Another layer has been added to the debate over whether or not we have ushered in a new geological age, one defined by the activities of mankind and which will leave evidence of our actions in the sediments and rocks for millions of years to come. An international scientific panel has decided that there is little doubt that we have now entered the Anthropocene. Based on the latest data, the review of the evidence shows that we have made sufficient changes to Earth’s systems that it warrants the new classification.
These changes include hundreds of tonnes of plastics being churned out every year, the boom in concrete for buildings and construction, the vast amounts of phosphorous and nitrogen being added to the world’s soils, and the ever-increasing amount of carbon being pumped into the atmosphere.
In addition to the changes in the chemistry and composition of the sediment and atmosphere, the rate at which the world is losing wildlife will also be recorded in the fossil record. Many experts agree that we have now entered a sixth great extinction, with species being lost at a rate up to 100 times higher than would be if humans weren’t around.
Over half of all concrete has been produced within just the last 20 years, and still more is being made. leungchopan/Shutterstock
One of the biggest alterations to the planet, and one which will be clearly visible in the geological record to anyone who cares to look in hundreds of millennia to come, is the fallout out from the thermonuclear bomb tests during the mid-century. These vastly changed the amount of carbon-14 present in the atmosphere – and subsequently the oceans – as well as increasing the amount of what is ordinarily rare plutonium-293.

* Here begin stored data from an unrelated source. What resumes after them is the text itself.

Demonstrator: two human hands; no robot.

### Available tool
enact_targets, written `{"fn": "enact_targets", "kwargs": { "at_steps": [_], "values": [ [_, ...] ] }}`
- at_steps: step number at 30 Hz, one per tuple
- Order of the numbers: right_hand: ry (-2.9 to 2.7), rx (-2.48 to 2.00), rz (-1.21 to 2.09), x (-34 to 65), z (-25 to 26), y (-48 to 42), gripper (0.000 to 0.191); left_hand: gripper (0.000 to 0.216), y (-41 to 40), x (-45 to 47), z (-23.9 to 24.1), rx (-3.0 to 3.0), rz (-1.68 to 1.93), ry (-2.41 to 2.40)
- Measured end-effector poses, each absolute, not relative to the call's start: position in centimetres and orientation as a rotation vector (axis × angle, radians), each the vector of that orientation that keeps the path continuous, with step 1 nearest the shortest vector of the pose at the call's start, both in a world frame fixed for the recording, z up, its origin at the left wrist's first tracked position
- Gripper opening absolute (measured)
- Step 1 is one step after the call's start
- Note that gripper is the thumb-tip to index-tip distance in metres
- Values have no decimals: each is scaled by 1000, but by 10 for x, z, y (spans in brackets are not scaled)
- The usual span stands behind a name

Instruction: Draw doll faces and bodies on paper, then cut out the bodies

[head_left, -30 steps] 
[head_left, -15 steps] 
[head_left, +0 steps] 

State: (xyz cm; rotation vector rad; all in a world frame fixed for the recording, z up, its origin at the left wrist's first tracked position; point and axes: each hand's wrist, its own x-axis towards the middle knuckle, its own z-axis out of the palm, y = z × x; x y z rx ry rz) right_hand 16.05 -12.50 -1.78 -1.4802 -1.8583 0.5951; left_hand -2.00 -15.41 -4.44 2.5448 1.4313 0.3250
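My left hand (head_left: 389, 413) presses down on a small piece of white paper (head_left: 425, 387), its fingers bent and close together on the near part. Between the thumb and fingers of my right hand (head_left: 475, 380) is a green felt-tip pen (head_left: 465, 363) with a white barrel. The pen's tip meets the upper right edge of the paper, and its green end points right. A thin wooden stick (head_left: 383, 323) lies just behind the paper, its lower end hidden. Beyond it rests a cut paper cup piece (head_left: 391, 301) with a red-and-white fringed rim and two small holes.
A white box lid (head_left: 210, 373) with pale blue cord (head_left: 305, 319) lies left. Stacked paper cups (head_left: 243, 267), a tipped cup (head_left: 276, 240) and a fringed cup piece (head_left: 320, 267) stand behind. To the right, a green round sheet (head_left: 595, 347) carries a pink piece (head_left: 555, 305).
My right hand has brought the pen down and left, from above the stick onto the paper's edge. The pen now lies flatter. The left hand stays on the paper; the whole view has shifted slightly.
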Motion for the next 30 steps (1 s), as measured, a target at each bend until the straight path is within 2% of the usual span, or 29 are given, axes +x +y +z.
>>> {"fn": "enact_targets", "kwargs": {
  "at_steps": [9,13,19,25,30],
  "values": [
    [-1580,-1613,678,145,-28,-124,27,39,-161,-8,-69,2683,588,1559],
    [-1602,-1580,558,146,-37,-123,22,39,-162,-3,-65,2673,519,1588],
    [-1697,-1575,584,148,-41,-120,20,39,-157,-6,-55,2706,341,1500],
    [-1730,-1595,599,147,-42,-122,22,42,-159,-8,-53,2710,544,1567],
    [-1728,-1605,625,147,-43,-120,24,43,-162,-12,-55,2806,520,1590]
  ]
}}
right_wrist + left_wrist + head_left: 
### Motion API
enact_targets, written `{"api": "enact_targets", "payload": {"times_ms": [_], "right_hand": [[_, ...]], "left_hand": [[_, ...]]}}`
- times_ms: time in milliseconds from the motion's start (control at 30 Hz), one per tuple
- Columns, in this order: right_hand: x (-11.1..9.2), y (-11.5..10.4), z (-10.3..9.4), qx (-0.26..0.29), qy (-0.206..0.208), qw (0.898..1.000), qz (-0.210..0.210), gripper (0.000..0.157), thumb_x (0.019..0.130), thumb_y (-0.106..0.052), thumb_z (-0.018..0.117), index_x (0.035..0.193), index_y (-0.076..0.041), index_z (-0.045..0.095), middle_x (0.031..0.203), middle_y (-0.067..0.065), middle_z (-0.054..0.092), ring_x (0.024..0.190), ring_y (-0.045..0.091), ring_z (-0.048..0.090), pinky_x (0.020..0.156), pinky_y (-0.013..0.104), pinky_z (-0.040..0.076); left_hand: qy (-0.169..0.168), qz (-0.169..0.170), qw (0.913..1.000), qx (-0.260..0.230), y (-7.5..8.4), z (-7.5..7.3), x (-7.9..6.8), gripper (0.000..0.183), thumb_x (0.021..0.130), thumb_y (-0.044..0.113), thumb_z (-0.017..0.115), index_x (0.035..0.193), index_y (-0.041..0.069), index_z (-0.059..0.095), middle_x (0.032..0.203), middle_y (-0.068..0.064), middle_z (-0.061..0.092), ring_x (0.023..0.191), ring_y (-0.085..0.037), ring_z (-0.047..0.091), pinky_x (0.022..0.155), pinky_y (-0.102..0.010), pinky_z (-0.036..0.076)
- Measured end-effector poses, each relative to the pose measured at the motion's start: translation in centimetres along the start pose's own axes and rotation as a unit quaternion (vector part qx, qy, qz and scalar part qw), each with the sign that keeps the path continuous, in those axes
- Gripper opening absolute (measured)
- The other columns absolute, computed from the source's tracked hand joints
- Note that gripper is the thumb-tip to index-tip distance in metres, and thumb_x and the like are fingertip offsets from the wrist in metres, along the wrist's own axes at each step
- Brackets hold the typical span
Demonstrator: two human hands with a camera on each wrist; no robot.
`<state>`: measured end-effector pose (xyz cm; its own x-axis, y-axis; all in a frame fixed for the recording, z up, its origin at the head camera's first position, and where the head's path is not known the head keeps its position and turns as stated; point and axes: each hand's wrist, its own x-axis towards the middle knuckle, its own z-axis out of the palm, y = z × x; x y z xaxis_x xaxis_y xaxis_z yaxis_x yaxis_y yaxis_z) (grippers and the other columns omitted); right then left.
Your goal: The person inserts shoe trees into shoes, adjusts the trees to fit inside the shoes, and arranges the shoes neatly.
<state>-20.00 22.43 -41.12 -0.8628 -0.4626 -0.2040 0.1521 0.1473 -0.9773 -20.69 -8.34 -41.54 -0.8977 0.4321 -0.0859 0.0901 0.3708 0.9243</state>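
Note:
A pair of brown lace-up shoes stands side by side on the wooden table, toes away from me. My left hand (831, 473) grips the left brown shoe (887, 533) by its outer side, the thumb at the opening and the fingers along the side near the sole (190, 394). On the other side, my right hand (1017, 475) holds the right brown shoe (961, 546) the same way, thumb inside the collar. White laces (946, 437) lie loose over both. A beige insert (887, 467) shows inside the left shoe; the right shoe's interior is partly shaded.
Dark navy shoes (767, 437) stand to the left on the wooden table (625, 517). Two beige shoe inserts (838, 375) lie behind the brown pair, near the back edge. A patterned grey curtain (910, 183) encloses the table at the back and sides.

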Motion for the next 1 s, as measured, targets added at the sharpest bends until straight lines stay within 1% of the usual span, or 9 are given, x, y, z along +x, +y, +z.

The record has even been preserved in glacial ice covering Greenland, along with the particulates from the extensive burning of fuels.
Many species, such as Sumatran orangutans, are being pushed closer and closer to extinction due to human impacts. Denys Kutsevalov/Shutterstock
The review, published in Science, is not a full conclusion or final statement, but more of an interim report. There are many aspects of declaring a new epoch that still have to be ironed out and one of these is when exactly the Anthropocene started.
Some argue that it should be when mankind first started farming and deforestation began on a large scale, others when the industrial revolution kicked off in the 1800s. But the majority of the panel think that it’s more likely to be during the “Great Acceleration” of the mid-20th century, when the production of plastics and concrete ramped up, and the nuclear bombs were exploded.
Regardless of when it started, it looks like we've managed to alter our environment to such a massive extent that we can now truly say that we've created a new geological epoch, one defined by the dramatic loss of species, the manufacturing of plastics, and the use of nuclear weapons.